→ **TASK BRIEF**
In the entries below, find the line with "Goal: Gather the" and the line with "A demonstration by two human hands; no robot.". Reproduce those two lines and every line between them exactly, and nothing more.

→ **DATASET CONTENT**
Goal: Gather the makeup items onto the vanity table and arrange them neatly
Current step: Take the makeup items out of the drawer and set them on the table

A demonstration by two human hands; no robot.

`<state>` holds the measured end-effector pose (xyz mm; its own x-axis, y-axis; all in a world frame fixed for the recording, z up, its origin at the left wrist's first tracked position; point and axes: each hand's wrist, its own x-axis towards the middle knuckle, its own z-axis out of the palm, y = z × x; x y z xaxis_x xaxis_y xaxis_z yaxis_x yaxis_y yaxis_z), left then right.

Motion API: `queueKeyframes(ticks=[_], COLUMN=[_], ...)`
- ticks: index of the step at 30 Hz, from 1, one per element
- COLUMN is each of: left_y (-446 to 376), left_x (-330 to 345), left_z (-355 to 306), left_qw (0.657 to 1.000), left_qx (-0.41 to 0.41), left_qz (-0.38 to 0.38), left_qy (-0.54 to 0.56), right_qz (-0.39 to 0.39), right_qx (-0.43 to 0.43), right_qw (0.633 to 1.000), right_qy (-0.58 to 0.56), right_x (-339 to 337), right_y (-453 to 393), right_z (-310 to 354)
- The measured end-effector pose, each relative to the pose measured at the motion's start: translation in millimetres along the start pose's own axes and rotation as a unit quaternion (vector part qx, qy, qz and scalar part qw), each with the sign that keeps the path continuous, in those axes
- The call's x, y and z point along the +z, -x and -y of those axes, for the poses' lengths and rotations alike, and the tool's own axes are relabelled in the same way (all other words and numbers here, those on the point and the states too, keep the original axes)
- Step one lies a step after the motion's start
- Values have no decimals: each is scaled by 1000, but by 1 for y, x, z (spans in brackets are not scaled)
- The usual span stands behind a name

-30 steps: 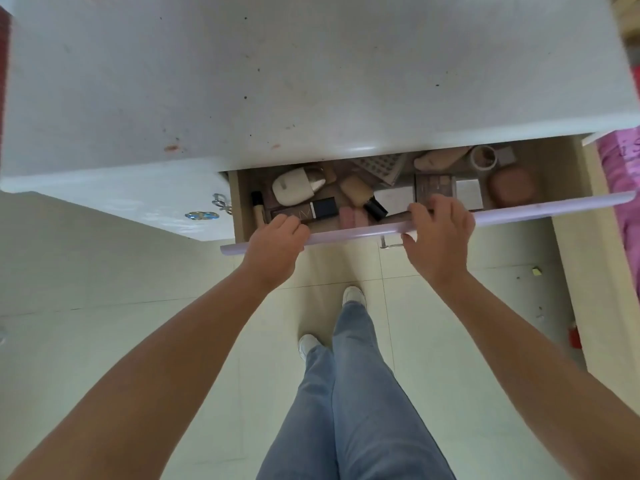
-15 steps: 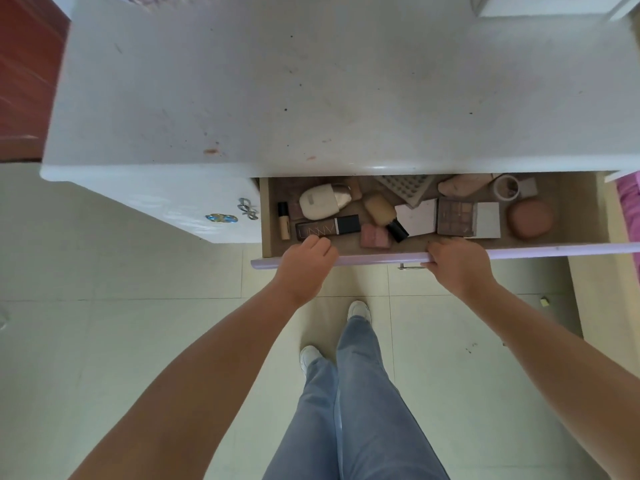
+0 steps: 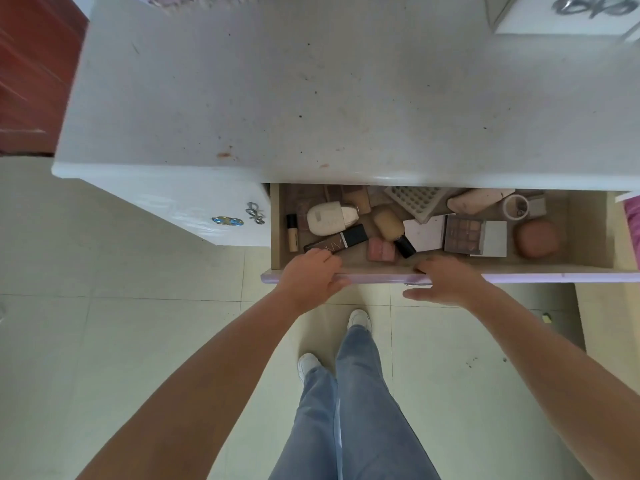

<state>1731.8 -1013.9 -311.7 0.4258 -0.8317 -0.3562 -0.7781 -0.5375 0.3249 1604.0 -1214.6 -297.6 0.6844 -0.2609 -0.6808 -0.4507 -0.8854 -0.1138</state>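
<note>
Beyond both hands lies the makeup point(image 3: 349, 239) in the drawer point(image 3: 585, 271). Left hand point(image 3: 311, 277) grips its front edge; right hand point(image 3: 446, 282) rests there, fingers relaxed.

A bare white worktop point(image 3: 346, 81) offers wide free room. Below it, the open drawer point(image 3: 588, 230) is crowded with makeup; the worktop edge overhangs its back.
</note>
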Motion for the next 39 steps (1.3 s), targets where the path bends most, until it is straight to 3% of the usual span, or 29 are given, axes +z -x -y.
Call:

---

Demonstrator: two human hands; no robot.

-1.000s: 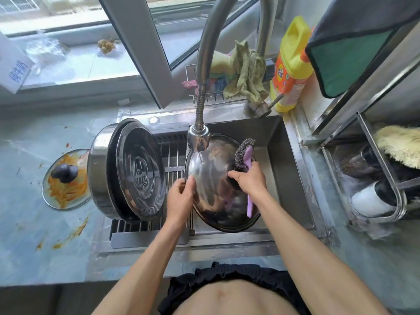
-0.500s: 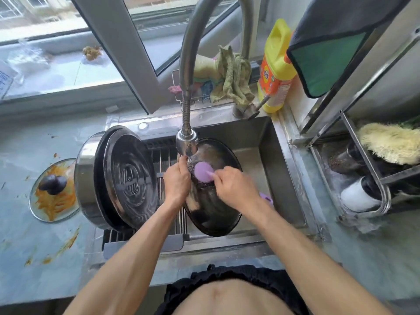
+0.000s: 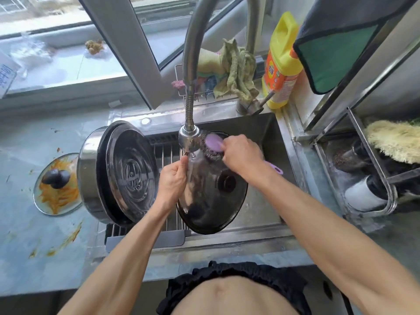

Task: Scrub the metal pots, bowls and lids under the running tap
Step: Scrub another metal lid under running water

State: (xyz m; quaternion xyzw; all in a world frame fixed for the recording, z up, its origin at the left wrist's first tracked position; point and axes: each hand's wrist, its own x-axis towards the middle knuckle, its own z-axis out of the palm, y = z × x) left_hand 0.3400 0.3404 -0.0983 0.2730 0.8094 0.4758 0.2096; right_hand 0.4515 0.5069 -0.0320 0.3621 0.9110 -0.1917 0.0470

→ **TASK RESPONSE**
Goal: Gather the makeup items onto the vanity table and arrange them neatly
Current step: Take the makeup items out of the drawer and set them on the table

A demonstration by two human hands; no robot.

No more work is needed on this answer.